> **TASK DIRECTIONS**
Each line below is to be copied exactly; images do not go into the copy.

> **COLLECTED DATA**
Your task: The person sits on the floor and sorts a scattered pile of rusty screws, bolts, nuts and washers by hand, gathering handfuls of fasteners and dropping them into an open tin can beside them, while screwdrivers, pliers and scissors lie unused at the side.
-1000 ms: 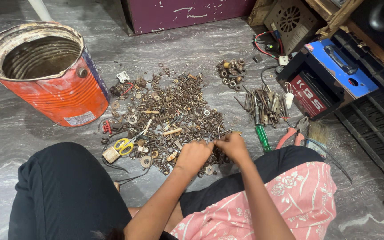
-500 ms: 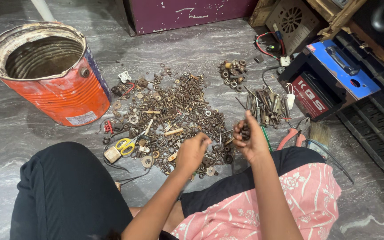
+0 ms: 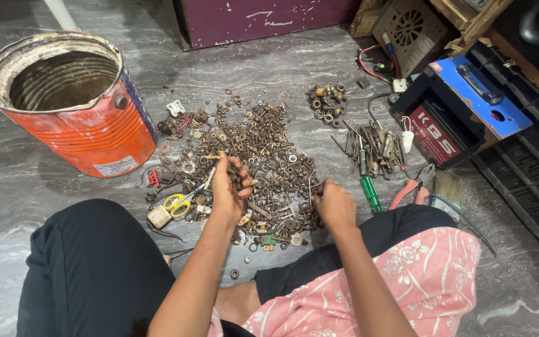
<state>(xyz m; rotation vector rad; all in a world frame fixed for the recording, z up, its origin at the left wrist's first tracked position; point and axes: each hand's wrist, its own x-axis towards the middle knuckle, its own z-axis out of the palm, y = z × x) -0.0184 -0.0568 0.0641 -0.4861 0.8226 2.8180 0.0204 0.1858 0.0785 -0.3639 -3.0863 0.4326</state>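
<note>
Since the earlier frame, the left hand (image 3: 229, 190) has been moved up and leftward into the middle of the heap, and the right hand (image 3: 334, 203) has been drawn back down to the heap's lower right edge.

At the bottom of the frame, black trousers (image 3: 88, 268) and a pink flowered cloth (image 3: 400, 281) are seen. Just above, the left hand is curled loosely around a few small rusty pieces, apparently lifted clear so they can be looked over. The right hand is pinched narrowly at the heap's edge; whether anything is held cannot be told.

The heap of rusty nuts and bolts (image 3: 263, 162) is spread flat on the grey floor (image 3: 20, 187), so that single pieces can be picked out. Yellow-handled scissors (image 3: 179, 203) lie at its lower left. Screwdrivers and long bolts (image 3: 372, 150) are kept apart at centre right, and a small cluster of nuts (image 3: 327, 100) above that, as though sorted by kind.

At upper left stands an open orange tin (image 3: 88, 125) with a pale rectangular label low on its side. At upper right a black battery (image 3: 456, 115) with a blue top and red label panel rests against wooden pallets (image 3: 475, 22).
</note>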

> **ANSWER TO THE PROBLEM**
Your task: The person sits on the floor and sorts a scattered pile of rusty screws, bolts, nuts and washers by hand, gathering handfuls of fasteners and dropping them into an open tin can beside them, while screwdrivers, pliers and scissors lie unused at the side.
-1000 ms: 
-500 ms: 
+0 ms: 
<state>(xyz m; rotation vector rad; all in a world frame fixed for the recording, z up, its origin at the left wrist's first tracked position; point and axes: each hand's wrist, its own x-axis towards the middle knuckle, its own z-axis out of the palm, y = z × x) -0.0184 -0.0568 0.0641 -0.4861 0.8226 2.8180 0.0204 0.1858 0.0785 -0.3639 -3.0863 0.4326</state>
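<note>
Since the earlier frame, the left hand (image 3: 229, 190) has been moved up and leftward into the middle of the heap, and the right hand (image 3: 334, 203) has been drawn back down to the heap's lower right edge.

At the bottom of the frame, black trousers (image 3: 88, 268) and a pink flowered cloth (image 3: 400, 281) are seen. Just above, the left hand is curled loosely around a few small rusty pieces, apparently lifted clear so they can be looked over. The right hand is pinched narrowly at the heap's edge; whether anything is held cannot be told.

The heap of rusty nuts and bolts (image 3: 263, 162) is spread flat on the grey floor (image 3: 20, 187), so that single pieces can be picked out. Yellow-handled scissors (image 3: 179, 203) lie at its lower left. Screwdrivers and long bolts (image 3: 372, 150) are kept apart at centre right, and a small cluster of nuts (image 3: 327, 100) above that, as though sorted by kind.

At upper left stands an open orange tin (image 3: 88, 125) with a pale rectangular label low on its side. At upper right a black battery (image 3: 456, 115) with a blue top and red label panel rests against wooden pallets (image 3: 475, 22).
</note>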

No more output is required for the exercise.